Кстати, не все из них такие незнакомцы, как показалось ей сперва. Помимо нескольких новичков, таких, как Сигер с Гунном, здесь есть и те, с кем она пришла в Логово почти одновременно. Вот, к примеру, чуть левее стоит Сармор, низкорослый жилистый зингарец с длинными, загнутыми вниз усами, что придают ему одновременно чуть печальный и комический вид. Впрочем, несмотря на это, он остается одним из самых стремительных и беспощадный убийц, каких только знала Соня. Они не друзья, но относятся друг к другу с изрядным уважением, и сейчас, перехватив на себе взгляд девушки, — а такие вещи он чует за лигу, — он едва заметно улыбается ей одними глазами. Чуть дальше еще одна знакомая фигура. Кажется, этого парня зовут Тарквин, и родом он откуда-то из западной Немедии. Холеный аристократ, знаток военной стратегии. Он был старожилом Логова, еще когда она прибыла туда совсем зеленой, неопытной девчонкой, потом куда-то надолго исчез, и вот теперь, два года спустя, довелось свидеться… И еще пара знакомых лиц.

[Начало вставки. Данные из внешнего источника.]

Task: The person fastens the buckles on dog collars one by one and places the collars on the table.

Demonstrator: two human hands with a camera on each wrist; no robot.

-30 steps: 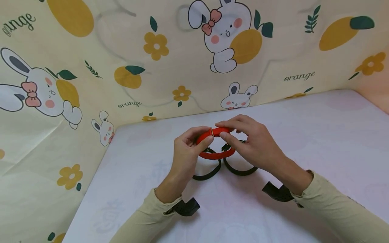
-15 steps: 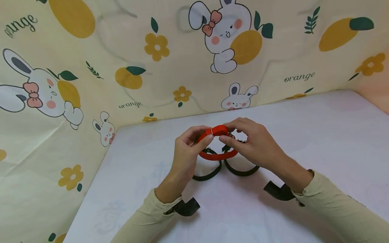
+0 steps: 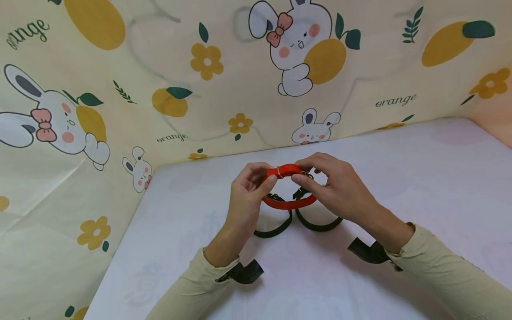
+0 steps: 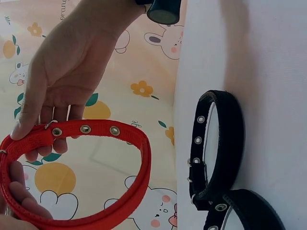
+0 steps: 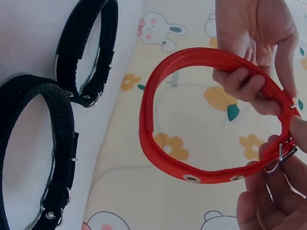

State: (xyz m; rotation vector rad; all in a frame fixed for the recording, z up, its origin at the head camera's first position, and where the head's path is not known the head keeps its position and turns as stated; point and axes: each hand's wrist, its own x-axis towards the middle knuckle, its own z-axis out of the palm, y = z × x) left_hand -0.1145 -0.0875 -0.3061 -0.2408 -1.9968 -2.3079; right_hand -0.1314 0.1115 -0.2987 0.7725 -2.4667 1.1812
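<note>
A red collar (image 3: 289, 205) is held up as a closed loop between my hands, above the table. My left hand (image 3: 248, 191) pinches its left side, thumb in front. My right hand (image 3: 338, 186) pinches the band farther right, by a metal ring and buckle. In the left wrist view, metal eyelets line the red collar (image 4: 144, 158) and the right hand (image 4: 72, 72) grips its upper edge. The right wrist view shows a D-ring (image 5: 273, 164) beside the buckle (image 5: 289, 149); fingers partly hide it.
Two black collars, a left one (image 3: 272, 233) and a right one (image 3: 320, 228), stand on the white table (image 3: 180, 249) behind and below the red one. A patterned cloth (image 3: 224, 102) with rabbits and oranges hangs at the back and left. Black mounts sit at both wrists.
My right hand has slid slightly right along the red collar's band, uncovering more of it and the metal fittings. The left hand has shifted only a little. The black collars stay in place.
</note>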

Впрочем, пока она не может вспомнить их имен, но это придет.
Словно от толчка, она вдруг пробуждается из плена грез, и в задумчивость ее врывается сиплый голос Разары:
— …Поэтому положение представляется нам сейчас критическим. При том количестве культов зверобогов, что появляются в Хайбории с каждым годом и даже месяцем, нарисовать четкую картину становится все сложнее, и должна признаться, здесь есть и наша вина. Мы слишком отгородились от мира, перестали обращать внимание на кого бы то ни было, кроме себя самих, занятые лишь собственными нуждами, планами и заботами, и абсолютно не задумывались о том, как могут нашим планам помешать те, кто способен воздействовать на них извне,
— Но почему нас это должно тревожить? — подает голос кто-то из собравшихся. Вместе со всеми прочими Соня невольно оборачивается к наглецу, осмелившемуся столь дерзко прервать Волчицу. Она узнает еще одно знакомое лицо, но теперь вспоминается и имя — Гвейд. Тоже один из «бывших». Родом из Аквилонии, кажется, сын какого-то мелкопоместного дворянина. Неудивительно, что он презирает любую субординацию. Голубая кровь, как-никак…
— Разве не все зверобоги наши потенциальные союзники? Разве не все мы трудимся ради одной и той же цели? Почему мы должны их опасаться? Что тут такого страшного для нас, если каждый из них занят своим делом. Ведь в конце концов…
— В конце концов, возможно, к концу жизни, — звучит едкий голос Разары, — ты научишься не перебивать старших, щенок. Помолчи и дослушай.
У многих на губах мелькают улыбки. Похоже, им понравилось, как Волчица осадила аквилонца, хотя, на самом деле, тот же вопрос готовы были задать и все они.
— Разумеется, наш основной противник — это старый порядок, — невозмутимо продолжает Разара, — Мы все понимаем, насколько сильно прогнили устои нашего мира. Боги, сотворенные людьми по собственному образу и подобию, окончательно выдохлись, обессилели и не способны поддерживать порядок в несотворенном ими мире.
Все это мы слышали уже сотни раз, вздыхает Соня. И не то, чтобы она была не согласна с Разарой, иначе ее не было бы в Логове Белой Волчицы. Так называемые «цивилизованные страны» она ненавидит всей душой, ибо все, что она видела в них все эти годы, это ложь и подлость, пронизывающие все их существование от самого низа до верхов, это жажда наживы, готовая разрушить все, ради поддержания самой себя. Это власть, готовая подняться на крови невинных, единственной целью которой является обретение власти еще большей… Все эти боги, которым с такой лицемерной страстью поклоняются на Западе, все эти Митры, Асуры, Эрлики и прочие, для Сони — лишь тупые деревянные изваяния, не наделенные собственной жизнью. Это лишь пустые оправдания на устах тех, кто именем этих богов творит зло и беззаконие.
Звериные боги чище. Если они берут кровь, они берут ее по справедливости, пусть даже это право сильного. Если они грозят огнем, то лишь нечестивцам, дабы выжечь скверну и оставить жизненное пространство истинным детям своим, готовым в простоте и суровости возводить на ней нечто новое и, возможно, лучшее.
Однако, теперь, судя по всему, Разара утверждает, что и среди зверобогов нет единства. Похоже, человеческая природа одинакова везде, и проклятая скверна проникла даже в ряды Избранных.
Теперь она прислушивается внимательней, но в душе, зародившись, как отравленный плод, вызревает отчаяние.